The expert’s take / 1. “Wagner Group’s presence in North Africa is a factor of political pressure in the Sahel and of risk and instability to the reconstruction of a stable political framework in Libya. It would be essential for Libyans to demand the withdrawal of Wagner Group from Libyan territory and to mobilise in the event of a denial even militarily, as they did with other non-state actors such as ISIS,” told us Arturo Varvelli, head of the Rome office of the European Council on Foreign Relations.

The US is looking, too. Recently, General Mark Milley (Chief of the United States Joint Chiefs of Staff) travelled to Rome and met with Minister Crosetto before attending the Conference of Chiefs of Defence in Africa, along with military leaders from 43 countries.

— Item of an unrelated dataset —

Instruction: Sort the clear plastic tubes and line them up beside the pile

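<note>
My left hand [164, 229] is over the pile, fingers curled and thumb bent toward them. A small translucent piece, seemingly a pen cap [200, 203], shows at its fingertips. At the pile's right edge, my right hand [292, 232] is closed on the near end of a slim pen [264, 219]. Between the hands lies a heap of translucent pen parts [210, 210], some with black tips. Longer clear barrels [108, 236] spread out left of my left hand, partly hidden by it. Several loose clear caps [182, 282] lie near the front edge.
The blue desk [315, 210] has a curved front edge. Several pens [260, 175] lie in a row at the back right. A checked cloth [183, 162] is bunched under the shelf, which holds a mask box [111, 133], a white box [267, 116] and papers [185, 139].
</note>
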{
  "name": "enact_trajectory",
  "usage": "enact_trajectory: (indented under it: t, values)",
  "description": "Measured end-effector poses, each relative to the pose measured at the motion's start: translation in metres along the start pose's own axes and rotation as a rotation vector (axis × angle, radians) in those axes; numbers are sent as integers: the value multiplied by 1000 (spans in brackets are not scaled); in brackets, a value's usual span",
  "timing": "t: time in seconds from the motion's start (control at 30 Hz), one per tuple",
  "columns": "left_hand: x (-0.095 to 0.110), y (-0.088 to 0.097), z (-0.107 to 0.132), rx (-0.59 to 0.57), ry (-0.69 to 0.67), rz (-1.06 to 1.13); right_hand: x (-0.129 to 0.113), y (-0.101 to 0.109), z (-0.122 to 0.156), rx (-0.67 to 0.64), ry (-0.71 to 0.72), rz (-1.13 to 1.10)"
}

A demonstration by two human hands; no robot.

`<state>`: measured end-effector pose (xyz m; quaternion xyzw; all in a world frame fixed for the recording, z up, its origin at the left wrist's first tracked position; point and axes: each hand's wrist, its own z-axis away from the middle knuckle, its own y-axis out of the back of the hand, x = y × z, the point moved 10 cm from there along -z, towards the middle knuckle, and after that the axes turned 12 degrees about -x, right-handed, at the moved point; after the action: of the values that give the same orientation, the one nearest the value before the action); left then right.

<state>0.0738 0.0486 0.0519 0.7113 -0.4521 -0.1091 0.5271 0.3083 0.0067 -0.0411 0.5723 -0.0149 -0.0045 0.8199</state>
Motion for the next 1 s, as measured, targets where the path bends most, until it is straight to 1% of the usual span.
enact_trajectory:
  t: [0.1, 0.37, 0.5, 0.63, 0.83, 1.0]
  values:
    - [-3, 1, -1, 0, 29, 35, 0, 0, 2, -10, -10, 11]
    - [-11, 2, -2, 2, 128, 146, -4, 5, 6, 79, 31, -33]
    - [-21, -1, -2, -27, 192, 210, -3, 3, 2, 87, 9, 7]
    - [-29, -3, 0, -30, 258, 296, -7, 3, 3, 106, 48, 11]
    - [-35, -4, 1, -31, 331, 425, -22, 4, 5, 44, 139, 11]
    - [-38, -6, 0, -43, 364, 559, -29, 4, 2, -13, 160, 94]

  • On that occasion, Michael E. Langley (General of the Marine Corps and Commander of Africom) had touched upon Wagner’s activities in Libya, Mali and the CAR, noting its “destabilising effects” in all the countries the Russian mercenaries have operated by means of “brutal” tactics, human rights violations and predatory practices.
  • He also reaffirmed the United States’ holistic “3D” approach to Africa – diplomacy, development and defence –, upholding it as Washington’s solution to Russia-induced destabilisation.

The expert’s take / 2. “Of the three Ds of the holistic approach, only that of defence has been developed so far,” said Claudio Bertolotti, director of Start InSight and Research Associate at ISPI, to our sister website, noting the American officials’ words “tell of the US’ commitment to containing Russian influence in Africa and its desire to warn its allies. As if to say: we are there and we would like you to be there too.”

  • “The holistic approach makes even more sense from this perspective,” he added; “since not everyone can contribute with defence, they could contribute with the other two Ds, namely development and diplomacy.”